Hawking cast off his physical restrictions to explore a universe most people on our planet never see, but he remained in the dark about God’s existence. He probably still does, even if the scientist is now experiencing some form of afterlife. 
The intro to his famous book, “A Brief History of Time”, suggests his mind was open regarding the “infinity” in which he may now actually be swimming.
The world’s best-known cosmologist, who passed away last week, didn’t give a definitive answer to the riddle of infinity, but his intro mentions the proverbial old woman who insists that the world rests on the back of a giant tortoise, which stands on another tortoise which stands on yet another tortoise. In fact, she says, “it’s turtles all the way down”.
With that, “A Brief History of Time”, supposedly a hard-science book about physics and cosmology, takes up the ultimate argument between believers and atheists – whether Hawking intended it or not. The “turtles all the way down” theory suggests infinity, arguably a compromise between the two camps.
Hawking said we are here because of certain fundamental laws of the universe, which were not necessarily laid down by a supreme being. For most scientists, belief in a supreme being leads to dead ends.
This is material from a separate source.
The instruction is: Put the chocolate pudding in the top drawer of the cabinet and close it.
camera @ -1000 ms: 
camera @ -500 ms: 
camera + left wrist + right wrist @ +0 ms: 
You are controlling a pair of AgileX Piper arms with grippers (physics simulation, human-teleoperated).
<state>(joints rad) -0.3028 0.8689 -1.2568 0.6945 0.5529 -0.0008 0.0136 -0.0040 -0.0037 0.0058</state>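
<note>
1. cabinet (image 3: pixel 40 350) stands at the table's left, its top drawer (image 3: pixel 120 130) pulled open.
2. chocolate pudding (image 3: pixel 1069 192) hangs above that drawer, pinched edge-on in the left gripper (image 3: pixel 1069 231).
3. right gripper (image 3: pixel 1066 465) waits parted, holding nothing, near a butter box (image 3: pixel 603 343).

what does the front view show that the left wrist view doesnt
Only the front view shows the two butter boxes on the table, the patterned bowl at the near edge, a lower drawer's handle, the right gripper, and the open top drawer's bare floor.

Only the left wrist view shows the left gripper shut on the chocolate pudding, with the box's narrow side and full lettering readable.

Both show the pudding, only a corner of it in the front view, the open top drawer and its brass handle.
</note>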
For one thing, if God is so perfect and complete, why was it necessary to create humankind? To say that humans were unnecessary but created anyway implies that God was simply bored, but to say that humankind was necessary is to say that we “complete” God, which leads us to more disturbing thoughts altogether.
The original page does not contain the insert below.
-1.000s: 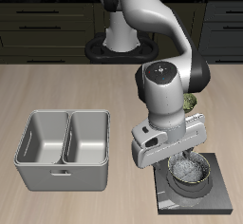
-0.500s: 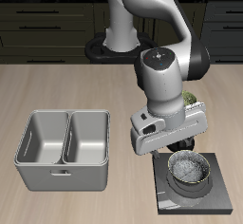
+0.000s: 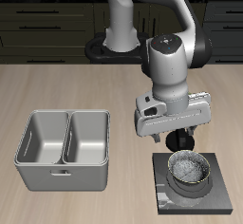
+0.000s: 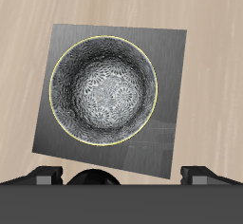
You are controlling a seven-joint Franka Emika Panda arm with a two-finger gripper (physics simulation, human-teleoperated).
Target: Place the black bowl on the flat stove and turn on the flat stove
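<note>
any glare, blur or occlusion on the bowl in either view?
Exterior view: sharp, no glare; the gripper hangs above the bowl and hides none of it. Wrist view: bowl sharp and fully visible on the stove, with a faint sheen on the stove only.

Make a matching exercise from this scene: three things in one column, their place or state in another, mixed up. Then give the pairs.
1. black bowl
2. gripper
3. grey two-part bin

A. stands on the table beside the stove
B. hangs open above the bowl, holding nothing
C. sits on the flat stove

Pairs: 1-C, 2-B, 3-A
</note>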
“Fundamental laws” dispel some paradoxes but they create new ones. Who laid down the laws? To say that they have been in existence forever is as convenient as saying God has been here forever. To say that the laws “created” life is to imply a miracle occurred, a very dangerous word where science is concerned.
“Infinity” offers a cure for such headaches, more or less. We pass the buck to the next turtle, so to speak. Hawking, if he is existing in another form, can still say he is there because of fundamental laws, albeit ones governing the exit of “energy” from human bodies. Those who believe in God will insist that the energy here is in fact the “soul”, a vital piece of evidence for the existence of a supreme being.
Are atheists and believers battling merely because they give different names to what are essentially the same things? Hawking described absolute precision as a key feature in the application of fundamental laws that gave birth to stars and then man. In a television documentary about his work, he admitted that if one tiny thing had gone minimally wrong, none of us would be here.
He never admitted God exists, though. The “miracles” of our universe were unique, but that was only because they might not exist in “other universes” where there was no life or even stars. We are witnessing the miracles simply because we are lucky enough to be in this universe. There are perhaps less fortunate universes where no “miracle” has ever happened.
Hawking was open to the concept of multiple universes, which is gaining greater acceptance in the scientific community with each passing year.
The physicist sang from the same song sheet as late cosmologist and thinker Carl Sagan on the ultimate question of why we are here and where we are heading, although the latter was more willing to entertain the existence of God. Sagan did not say he believed in God, but he pointed out that if God really existed, he must be way more powerful and omnipresent than believers ever imagined.
If Hawking was ambivalent, this was as far as he went: “Because there are laws, such as gravity, the universe can and will create itself from nothing. It is not necessary to invoke God to light the blue touchpaper and set the universe going.” 
Hawking has gone down in history for reconciling the laws of the very large – Albert Einstein’s general theory of relativity – and those of the very small – quantum physics. But he seemed to fall short of coming up with the elusive Theory of Everything. Is God the elusive theory he was after? Well, if infinity exists, he now has plenty of space and time to find out.